Our words should contain remembrances because life is a gift. Yesterday is a memory. Tomorrow is a dream. Today, however, is called the present. Today is called the present because it is a “present” to be able to be here today. And, if tomorrow is not to be, well, at least we had today.

Sometimes we get bogged down with yesterday and concentrate on what was. We obsess over missed opportunities and become ill because we can’t put them behind us. Remembering is part of our journey of life.

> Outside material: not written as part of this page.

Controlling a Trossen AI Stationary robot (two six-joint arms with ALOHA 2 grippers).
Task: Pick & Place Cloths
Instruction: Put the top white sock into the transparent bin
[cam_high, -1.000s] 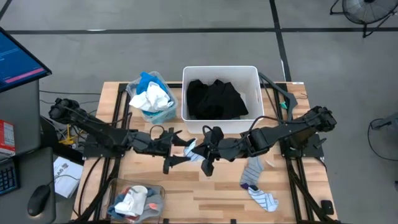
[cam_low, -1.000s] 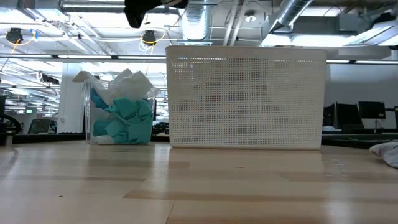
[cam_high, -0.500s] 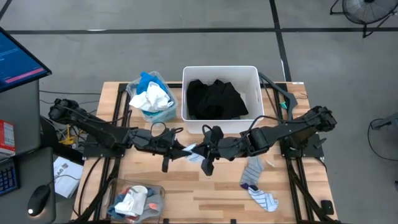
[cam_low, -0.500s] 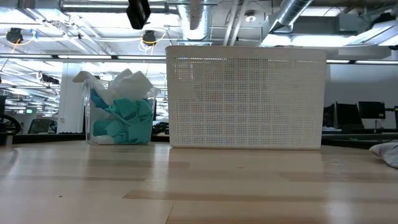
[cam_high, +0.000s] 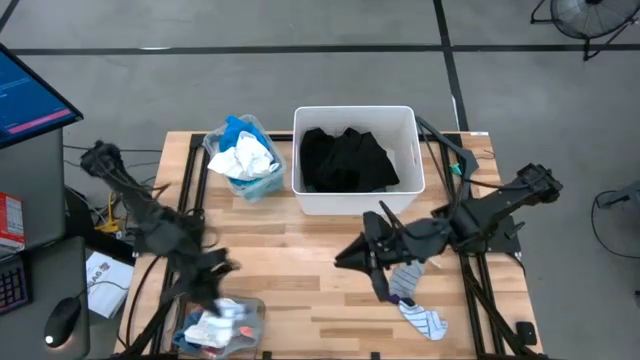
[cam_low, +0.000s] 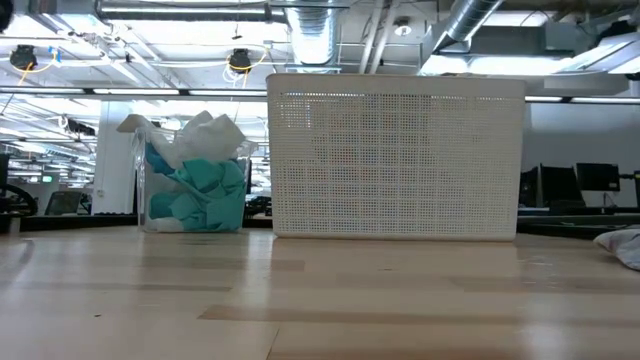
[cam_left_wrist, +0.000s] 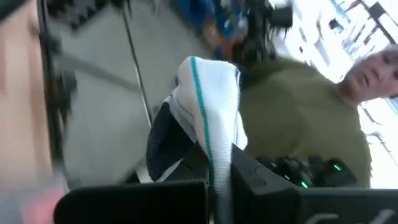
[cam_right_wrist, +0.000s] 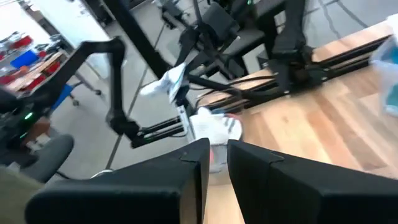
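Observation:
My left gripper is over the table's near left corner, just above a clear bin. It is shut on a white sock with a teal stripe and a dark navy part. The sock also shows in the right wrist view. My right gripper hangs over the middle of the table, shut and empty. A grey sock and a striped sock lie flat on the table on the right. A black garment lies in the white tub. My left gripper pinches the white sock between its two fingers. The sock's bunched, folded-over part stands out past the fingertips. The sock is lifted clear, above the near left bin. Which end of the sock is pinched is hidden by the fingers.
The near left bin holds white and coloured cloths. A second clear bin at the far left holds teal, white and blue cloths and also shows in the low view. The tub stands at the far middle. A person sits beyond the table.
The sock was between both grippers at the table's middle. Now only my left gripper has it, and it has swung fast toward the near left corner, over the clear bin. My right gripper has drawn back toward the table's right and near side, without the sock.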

But, learning from the past – well, that is an art. And moving on takes courage because we tend to fear today as well as tomorrow. The unknown, at this time in our lives, can be frightening. There are more years behind than in front. That is scary.

Each happening in our journey is cause for celebration. And we can do things to make our appreciation meaningful. Don’t just say, “ I love you” – mean it and do something to show it.

Words are not enough. They must be accompanied with acts that confirm and validate.

How many times have we wished that we could do things all over again – a new start – learning from yesterday so that tomorrow would be better? How many times have we said – “if only?”

But hear what we are wishing for. Even if we could turn back the clock – would things be different? We talk about the “good old days” – but they are the “good old days” because they are gone – not because we want them back. And while we were living those “good old days,” they didn’t seem so good at the time.

So, I urge you to hear this: Life is a gift. Our intimacies should be deeper. Our feelings need to be more sincere. Our satisfaction can be more complete.

The “present” is a blessing – tomorrow will come. We will have good times as well as bad. But we should understand them better now.

When you recite the prayers or sing the hymns – do not only listen to what you are saying, but hear what you are saying. These prayers are filled with remembrances and contemplations. When you talk to each other, hear whether your words are calming.

When you communicate with God, will the words reach a level of acceptance so that we will find ourselves in tune with our creator?

Listen to the words spoken by a friend, a loved one. But more importantly, hear what is said. Our lives truly depend on these words and their meaning.

Rabbi Irwin Weiner is the spiritual leader of the Sun Lakes Jewish Congregation.